* Goal of the exercise *
Without any pictures, the records below should be reproduced exactly.

= Beginning of Section =

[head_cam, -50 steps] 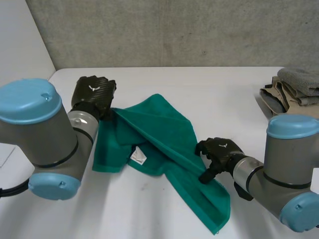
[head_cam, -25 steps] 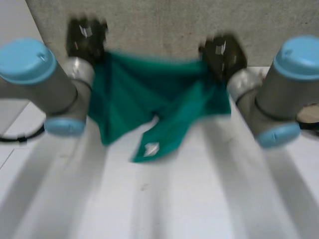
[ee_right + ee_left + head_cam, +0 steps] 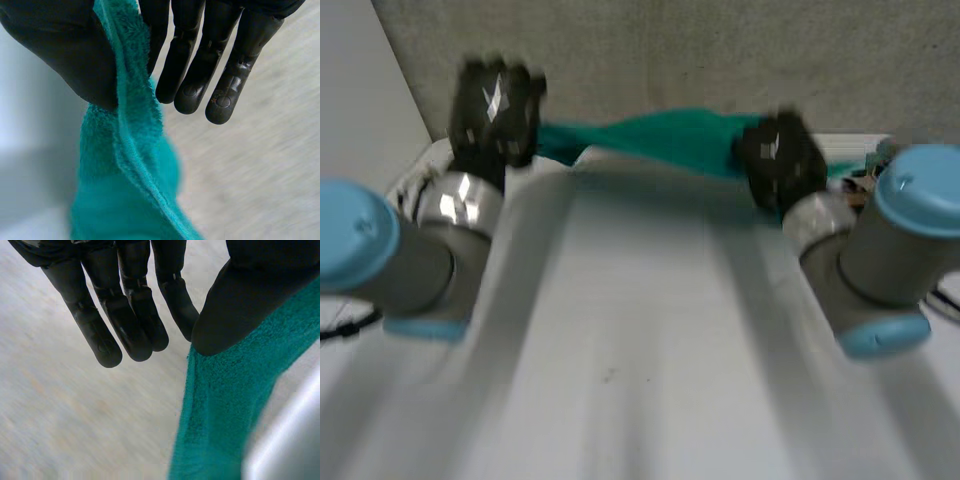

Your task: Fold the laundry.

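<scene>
A green towel (image 3: 660,132) is held in the air above the far edge of the white table (image 3: 620,330), stretched as a narrow, slightly sagging band between two black robot hands. The left hand (image 3: 492,105) is raised above the table's far left corner. The right hand (image 3: 780,158) is raised a little lower, above the table's far right side. No part of the cloth is seen touching the table.

In the left wrist view, one end of the towel is pressed under the thumb (image 3: 240,305), while the fingers (image 3: 130,325) are stretched out straight beside it. In the right wrist view, the other end, with its hemmed edge showing, is pinched between that hand's thumb and its straight fingers. So the towel is gripped at both ends, one end in each hand.

The folding is judged to be at an early stage. The towel is picked up and pulled taut, but it is bunched and twisted rather than spread, and no fold is seen in it. It is yet to be opened out, laid flat on the table and folded over.
</scene>
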`<state>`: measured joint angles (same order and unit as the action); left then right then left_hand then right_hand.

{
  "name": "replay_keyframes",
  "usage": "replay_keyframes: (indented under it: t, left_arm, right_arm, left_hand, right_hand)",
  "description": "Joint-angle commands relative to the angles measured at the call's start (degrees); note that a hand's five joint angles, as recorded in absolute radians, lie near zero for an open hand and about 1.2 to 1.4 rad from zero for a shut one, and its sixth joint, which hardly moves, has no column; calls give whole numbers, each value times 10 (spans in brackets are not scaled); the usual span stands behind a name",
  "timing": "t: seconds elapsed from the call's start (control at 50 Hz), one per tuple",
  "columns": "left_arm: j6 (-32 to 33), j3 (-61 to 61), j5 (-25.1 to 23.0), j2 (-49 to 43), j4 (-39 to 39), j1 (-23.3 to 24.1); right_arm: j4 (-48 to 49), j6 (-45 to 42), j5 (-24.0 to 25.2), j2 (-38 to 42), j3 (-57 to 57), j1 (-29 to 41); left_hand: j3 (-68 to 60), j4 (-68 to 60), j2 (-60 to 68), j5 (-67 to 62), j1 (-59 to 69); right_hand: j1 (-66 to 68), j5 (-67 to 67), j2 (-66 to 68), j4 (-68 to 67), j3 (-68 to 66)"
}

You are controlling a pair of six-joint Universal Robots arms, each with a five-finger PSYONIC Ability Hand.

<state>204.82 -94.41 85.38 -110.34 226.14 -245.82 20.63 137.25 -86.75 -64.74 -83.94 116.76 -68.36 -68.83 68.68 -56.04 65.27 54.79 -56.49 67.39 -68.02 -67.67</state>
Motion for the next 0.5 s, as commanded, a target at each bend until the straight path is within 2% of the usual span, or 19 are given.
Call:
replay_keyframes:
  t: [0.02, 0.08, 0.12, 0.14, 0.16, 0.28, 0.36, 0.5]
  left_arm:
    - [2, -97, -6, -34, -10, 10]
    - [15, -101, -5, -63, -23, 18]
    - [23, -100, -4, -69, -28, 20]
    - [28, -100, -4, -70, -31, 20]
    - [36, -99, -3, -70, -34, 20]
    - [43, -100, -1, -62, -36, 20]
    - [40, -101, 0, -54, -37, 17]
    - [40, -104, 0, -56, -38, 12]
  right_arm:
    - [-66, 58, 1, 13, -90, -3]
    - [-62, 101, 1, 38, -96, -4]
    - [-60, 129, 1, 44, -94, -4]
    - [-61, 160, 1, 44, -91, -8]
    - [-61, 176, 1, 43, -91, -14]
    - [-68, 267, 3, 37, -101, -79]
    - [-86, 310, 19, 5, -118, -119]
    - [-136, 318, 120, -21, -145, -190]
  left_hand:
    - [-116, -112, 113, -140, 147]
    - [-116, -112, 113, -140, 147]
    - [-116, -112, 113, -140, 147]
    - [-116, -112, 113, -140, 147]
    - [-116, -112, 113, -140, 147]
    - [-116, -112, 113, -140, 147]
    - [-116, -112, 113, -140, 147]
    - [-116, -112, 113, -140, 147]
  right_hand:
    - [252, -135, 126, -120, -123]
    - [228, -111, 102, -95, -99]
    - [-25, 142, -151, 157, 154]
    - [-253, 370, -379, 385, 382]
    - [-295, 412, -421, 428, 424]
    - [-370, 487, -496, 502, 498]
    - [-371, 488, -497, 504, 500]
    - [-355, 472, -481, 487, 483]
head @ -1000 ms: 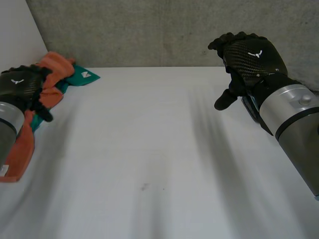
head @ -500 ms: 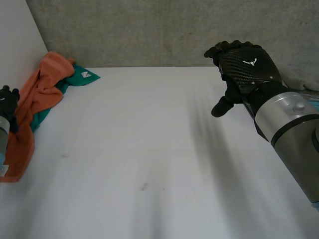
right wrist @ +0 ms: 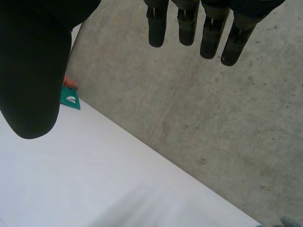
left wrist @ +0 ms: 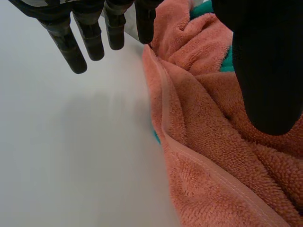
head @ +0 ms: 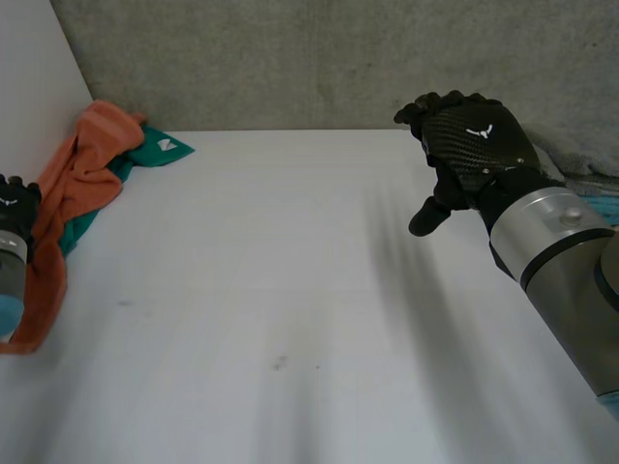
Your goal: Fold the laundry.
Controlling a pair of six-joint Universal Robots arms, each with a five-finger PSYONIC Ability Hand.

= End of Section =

* Final answer *
[head_cam, -50 steps] 
[head_cam, -25 steps] 
[ee_right + ee_left + head_cam, +0 steps] 

Your task: Fold the laundry.

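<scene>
A green towel (image 3: 660,132) is held in the air above the far edge of the white table (image 3: 620,330), stretched as a narrow, slightly sagging band between two black robot hands. The left hand (image 3: 492,105) is raised above the table's far left corner. The right hand (image 3: 780,158) is raised a little lower, above the table's far right side. No part of the cloth is seen touching the table.

In the left wrist view, one end of the towel is pressed under the thumb (image 3: 240,305), while the fingers (image 3: 130,325) are stretched out straight beside it. In the right wrist view, the other end, with its hemmed edge showing, is pinched between that hand's thumb and its straight fingers. So the towel is gripped at both ends, one end in each hand.

The folding is judged to be at an early stage. The towel is picked up and pulled taut, but it is bunched and twisted rather than spread, and no fold is seen in it. It is yet to be opened out, laid flat on the table and folded over.
</scene>
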`<state>`: measured joint angles (same order and unit as the action); left then right then left_hand then right_hand.

{
  "name": "replay_keyframes",
  "usage": "replay_keyframes: (indented under it: t, left_arm, right_arm, left_hand, right_hand)",
  "description": "Joint-angle commands relative to the angles measured at the call's start (degrees); note that a hand's five joint angles, as recorded in absolute radians, lie near zero for an open hand and about 1.2 to 1.4 rad from zero for a shut one, and its sixth joint, which hardly moves, has no column; calls give whole numbers, each value times 10 (spans in brackets are not scaled); the usual span stands behind a name",
  "timing": "t: seconds elapsed from the call's start (control at 50 Hz), one per tuple",
  "columns": "left_arm: j6 (-32 to 33), j3 (-61 to 61), j5 (-25.1 to 23.0), j2 (-49 to 43), j4 (-39 to 39), j1 (-23.3 to 24.1); right_arm: j4 (-48 to 49), j6 (-45 to 42), j5 (-24.0 to 25.2), j2 (-38 to 42), j3 (-57 to 57), j1 (-29 to 41); left_hand: j3 (-68 to 60), j4 (-68 to 60), j2 (-60 to 68), j5 (-67 to 62), j1 (-59 to 69); right_hand: j1 (-66 to 68), j5 (-67 to 67), j2 (-66 to 68), j4 (-68 to 67), j3 (-68 to 66)"
}

You are controlling a pair of six-joint Universal Robots arms, each with a five-finger PSYONIC Ability Hand.

<state>204.82 -94.41 85.38 -110.34 226.14 -245.82 20.63 137.25 -86.75 -64.74 -83.94 116.76 -68.36 -68.83 68.68 -56.04 65.27 54.79 -56.49 67.39 -68.02 -67.67</state>
Motion for the next 0.5 s, as commanded, a target at each bend until the straight path is within 2% of the usual span, or 19 are given.
Call:
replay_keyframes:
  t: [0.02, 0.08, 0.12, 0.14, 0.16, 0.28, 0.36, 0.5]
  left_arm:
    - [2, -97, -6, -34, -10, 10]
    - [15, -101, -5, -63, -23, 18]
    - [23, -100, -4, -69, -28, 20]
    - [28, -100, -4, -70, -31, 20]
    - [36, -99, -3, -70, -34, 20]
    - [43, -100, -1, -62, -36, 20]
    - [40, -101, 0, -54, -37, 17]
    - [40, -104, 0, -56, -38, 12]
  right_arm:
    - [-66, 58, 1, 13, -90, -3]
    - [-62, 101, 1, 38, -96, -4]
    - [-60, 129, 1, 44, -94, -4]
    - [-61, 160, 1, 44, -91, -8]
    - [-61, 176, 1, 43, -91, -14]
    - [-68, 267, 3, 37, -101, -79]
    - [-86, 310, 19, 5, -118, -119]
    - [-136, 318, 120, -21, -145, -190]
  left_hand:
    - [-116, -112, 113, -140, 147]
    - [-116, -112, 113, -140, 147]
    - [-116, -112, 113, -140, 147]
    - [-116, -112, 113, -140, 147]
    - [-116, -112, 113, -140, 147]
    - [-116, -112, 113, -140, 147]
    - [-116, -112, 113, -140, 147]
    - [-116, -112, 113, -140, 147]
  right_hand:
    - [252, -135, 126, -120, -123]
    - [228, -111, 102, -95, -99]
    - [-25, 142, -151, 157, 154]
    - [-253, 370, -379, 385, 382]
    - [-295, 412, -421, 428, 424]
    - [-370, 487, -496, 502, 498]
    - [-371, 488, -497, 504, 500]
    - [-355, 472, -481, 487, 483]
head @ -1000 ms: 
head @ -500 ms: 
right wrist @ +0 ms: 
left wrist @ +0 ms: 
head @ +0 ms: 
Your goal: Fold the laundry.
Controlling a pair of six-joint Universal Robots arms, each with a five-finger PSYONIC Ability Hand.

The complete answer has now been given.